As nações antigas apareceram na história em um momento em que federações de tribos se unificam e criam um centro político geralmente na forma de um rei. Assim, os clãs cananeus hebraicos tornaram-se nações com a construção dos reinos Judéia e Israel. Isso aconteceu por volta de 1000 a.C. Isso podemos aprender com a Bíblia judaica que nos diz que cada tribo foi alocada em um território individual para se estabelecer. Durante este período de assentamento, e o período dos Juízes, não havia um padrão predeterminado de liderança entre as tribos, embora várias crises forçassem as tribos a fazer uma defesa conjunta contra inimigos.

 

Shiloh serviu como um centro para todas as tribos sob a família sacerdotal de Eli. Sob o impacto das pressões militares, os israelitas sentiram-se obrigados a recorrer a Samuel com o pedido de que ele estabeleceria uma monarquia, e Saul foi coroado para governar todas as tribos de Israel. Assim, a nação de Israel começou de acordo com este relato com o rei Saul (1021-1000 a.C. No entanto, não temos provas de que o Rei Saul existiu. De acordo com a Bíblia ele foi morto pelos filisteus em Gilboa e seu corpo foi enforcado nas paredes de Beth Shan. O único problema com essa história é que Beth Shan nunca foi uma cidade  do território filisteu.

 

"Infelizmente, devido, em parte, à construção romana e bizantina posterior na base do monte, as escavadeiras ainda não revelaram nenhuma parte do muro da cidade de Beth Shean do século XI a.C., quando a história bíblica sobre a morte do rei Saul provavelmente ocorreu. E embora a cidade estivesse certamente ocupada neste momento, não há evidência de  presença do povo filisteu no local então." 31

 

Assim, de fato, há evidências de que havia uma cidade estado governada pelo rei Davi. Foram encontradas em 1993 em Tel Dan. A inscrição quebrada e fragmentária comemora a vitória de um rei arameu sobre seus dois vizinhos do sul: o "rei de Israel" e o "rei da Casa de Davi". No texto cuidadosamente incisivo escrito em puros caracteres aramaicos, o rei aramaico se gaba de que ele, sob a orientação divina do deus Hadad, derrotou milhares de cavaleiros e catadores israelitas e judahitas antes de despachar pessoalmente ambos os seus oponentes reais. A inscrição não menciona os nomes dos reis específicos envolvidos neste encontro, mas a maioria dos estudiosos acredita que a  relata uma campanha de Hazael de Damasco na qual ele derrotou tanto Jehoram de Israel quanto Ahaziah de Judá. 32

 

Assim, havia duas nações hebraicas em Canaã, mas eram judias? A resposta é não: "Jehoram foi rei de Israel (852-842 a.C.); filho de Acabe e Jezabel; irmão e sucessor de Ahaziah. Como seus antecessores, Jehoram adorava Baal." 33

 

O reino de Davi não poderia ser muito grande, pois os filisteus ocupavam a faixa costeira entre o Mediterrâneo e a terra de Canaã. Sua terra era conhecida como Filistéia, uma referência à terra dos Cinco Lordes dos Filisteus no sudoeste do Levante.

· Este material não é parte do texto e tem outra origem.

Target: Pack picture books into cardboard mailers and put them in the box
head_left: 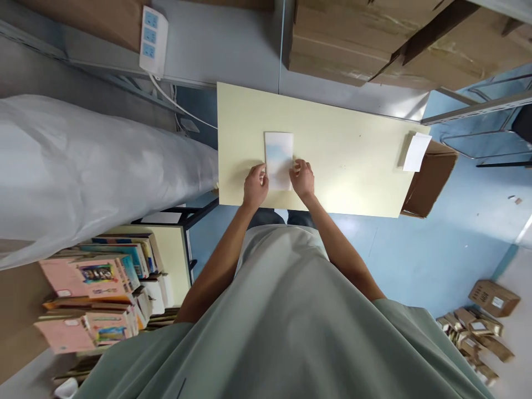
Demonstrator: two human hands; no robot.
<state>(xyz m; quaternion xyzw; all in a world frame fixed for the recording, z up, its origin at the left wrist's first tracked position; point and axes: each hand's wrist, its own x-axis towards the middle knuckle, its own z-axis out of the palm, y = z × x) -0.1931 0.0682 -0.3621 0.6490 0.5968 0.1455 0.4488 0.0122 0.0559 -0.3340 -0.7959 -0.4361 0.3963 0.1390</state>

Hoje, essas áreas ocupam Israel, Gaza, Líbano e Síria. Os filisteus estabeleceram-se na costa sul da Palestina no século XII a.C., sobre o suposto tempo da chegada de Josué, que substituiu Moisés a Canaã. De acordo com a tradição bíblica (Deuteronômio 2:23; Jeremias 47:4), os filisteus vieram de Caphtor (possivelmente Creta). Os primeiros registros dos filisteus são inscrições e relevos no templo mortuário de Ramsés III em Madinat Habu, onde aparecem sob o nome prst. De acordo com a Bíblia hebraica, os filisteus estavam em uma luta contínua com os israelitas, cananeus e egípcios ao seu redor. Registros egípcios dos séculos XII e XIII a.C. mencionam os filisteus em conexão com os Povos do Mar. Devido à sua história marítima semelhante, sua associação uns com os outros era forte. Os Povos do Mar eram uma confederação de invasores navais que supostamente se mudaram para as áreas do Mediterrâneo oriental durante a Idade do Bronze. Foi teorizado que os povos do mar eram originalmente etruscos, italianos, micênicos ou minoanos. Como um grupo, eles concentraram principalmente seus esforços em atacar o Egito durante 1200-900 a.C. Conhecidos por seu uso inovador de ferro, os filisteus usaram este material superior ao bronze, que era usado pelos israelitas para armas e muito mais. Isso permitiu que os filisteus fossem invencíveis no campo de batalha. No século VIII-VII a.C., começando com Tilgath-Pileser III, os assírios governam na Filistéia. Em 604 a.C. Nabucodonosor destruiu as cidades dos filisteus. Após a ocupação da Judéia, os romanos substituíram o nome do país que no passado era chamado de Canaã e a chamavam de Palestina em homenagem aos filisteus que governavam pelo menos parte do país até a ocupação assíria. A intenção dos romanos era apagar o nome da Judéia da história.

 

Os filisteus foram parcialmente derrotados pelo rei Davi (século X), mas recuperaram sua independência e muitas vezes se envolveram em batalhas fronteiriças com a Judéia e Israel. Sabemos muito pouco da religião  dos filisteus; os deuses filisteus mencionados em fontes bíblicas e outras como Dagan, Ashteroth, Astarte e Beelzebub têm nomes semitas e provavelmente foram emprestados dos cananeus conquistados. Isso provavelmente indica que eles estavam misturados com os Canaanitas. O Deus El era um nome que os antigos hebreus usavam para Deus e era o pai de Dagon. Durante a ocupação assíria de Canaã, os filisteus perderam seu reino e foram absorvidos pelos outros clãs canaanitas.

 

O livro bíblico dos Juízes Capítulo 10 diz: "Mais uma vez os israelitas fizeram o mal aos olhos do Senhor. Serviram os Baals e os Ashtoreths, e os deuses de Aram, os deuses de Sidon, os deuses de Moab, os deuses dos amonitas e os deuses dos filisteus. E como os israelitas abandonam o Senhor e não o serviam mais, ele ficou zangado com eles. Ele os vendeu nas mãos dos filisteus e dos amonitas de Ashdod, Akron e Ashkelon."   34

 

De acordo com a Bíblia e outras fontes como os assírios havia dois reinos hebreus, Israel e Judéia. Eles eram uma sociedade de classe, os sacerdotes, eram de classe alta, o governante político era o rei e sua corte enquanto o resto das pessoas eram camponeses, artesãos e escravos. Escravos das instituições de estabelecimento do templo e do palácio foram prisioneiros de guerra (31:25-47; Josh 9:23), e eles foram usados para construir projetos (1 Reis 9:21).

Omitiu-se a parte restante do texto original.